Le référendum comme ultime chance de s’affranchir
16 avril 2024
Bonjour M. Marineau,
Merci encore de votre réflexion; elle s’apparente beaucoup à ce que nous entendons un peu partout, et ce depuis des décennies, depuis la Révolution tranquille.
Je suis aussi un indépendantiste; je suis cependant plus indépendant qu’indépendantiste.
Je ne partage pas du tout voir foi en la loi 21; si nous étions indépendants, nous serions hors notre propre charte des droits et libertés par cette loi qui condamne à leur perte d’emploi celles et ceux qui portent des signes religieux ostentatoires : c’est là un non-sens envers notre charte, d’où l’utilisation inconsidérée de la clause dérogatoire. Danger!
La Laïcité est celle de l’État et non celle des personnes, c’est-à-dire que depuis 1975, les religions n’ont plus rien à voir ni à dire dans la gestion de l’État : séparation complète entre les gouvernements et les religions. Les personnes ont par la charte des droits fondamentaux et les libertés fondamentales, mais l’État, lui, dans sa conception même et son administration doit être laïc. Administré par des personnes de toutes les allégeances religieuses ou non : voilà le sens de la laïcité de l’État.
Il n’est pas besoin d’une loi avec des sanctions contre les personnes comme si nous administrions une loi de la circulation routière ou une loi contre le vol des biens d’autrui.
Évidemment, libre à vous de respecter ce point de vue, comme je respecte le vôtre, mais il est important d’en finir avec ce débat actuel qui ne nous mènera qu’à des vainqueurs et des vaincus, et alors, les vaincus auront tous les torts et je m’interroge sur ce qui arrivera après…
La Charte est justement un point d’ancrage duquel nous devrions élaborer nos lois : si nous en dérogeons, à quoi peut-elle bien servir? C’est d’ailleurs ce qui nous distingue du Canada où Dieu est le maître suprême, alors qu’au Québec, c’est nous tous qui devons être la mesure de toute chose. Si nous sommes incapables de mesurer la différence entre la laïcité de l’État et la laïcité individuelle des citoyens, des frictions importantes risquent de surgir. Et alors, comme dans d’autres pays tristes, c’est la paix qui risque d’être en jeu.
Là, l’importance d’une éducation sérieuse des adolescents à cette charte : si l’éducation fait défaut, tous les maux sont latents.

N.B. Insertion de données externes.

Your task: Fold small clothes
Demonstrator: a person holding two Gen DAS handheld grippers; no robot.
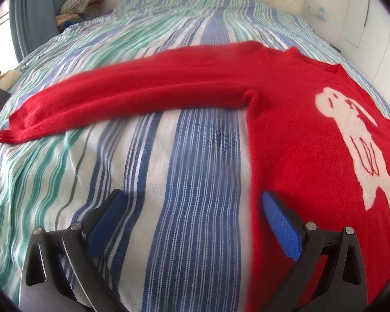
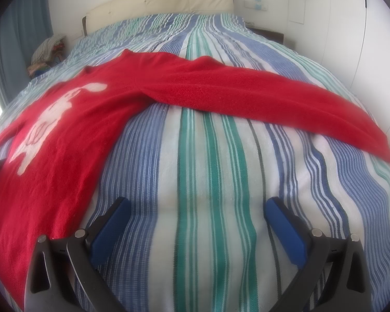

Quant au chef du parti québécois, j’ai entendu là un autre appel à la dernière chance; n’est-ce pas exagéré existentiellement parlant? C’est comme on me disait enfant : «Tu crois en Dieu ou tu iras en enfer»! Après ce dernier référendum, ce sera le déluge et la fin du Québec français! Je ne crois pas ça; il faudra continuer à travailler fort pour notre langue et notre culture différente de celle des États-Unis trop près de nous, avec ou sans notre indépendance politique, n’est-ce pas? Le nerf de la guerre en conception d’indépendance, ce sont les fonds, l’argent qui y est et qui y sera consacré. Être indépendant commande une richesse minimale. Là se joue notre vraie indépendance; comme toujours.
Il faut cesser de rêver en couleur : rêvons oui, mais éveillés, noir sur blanc.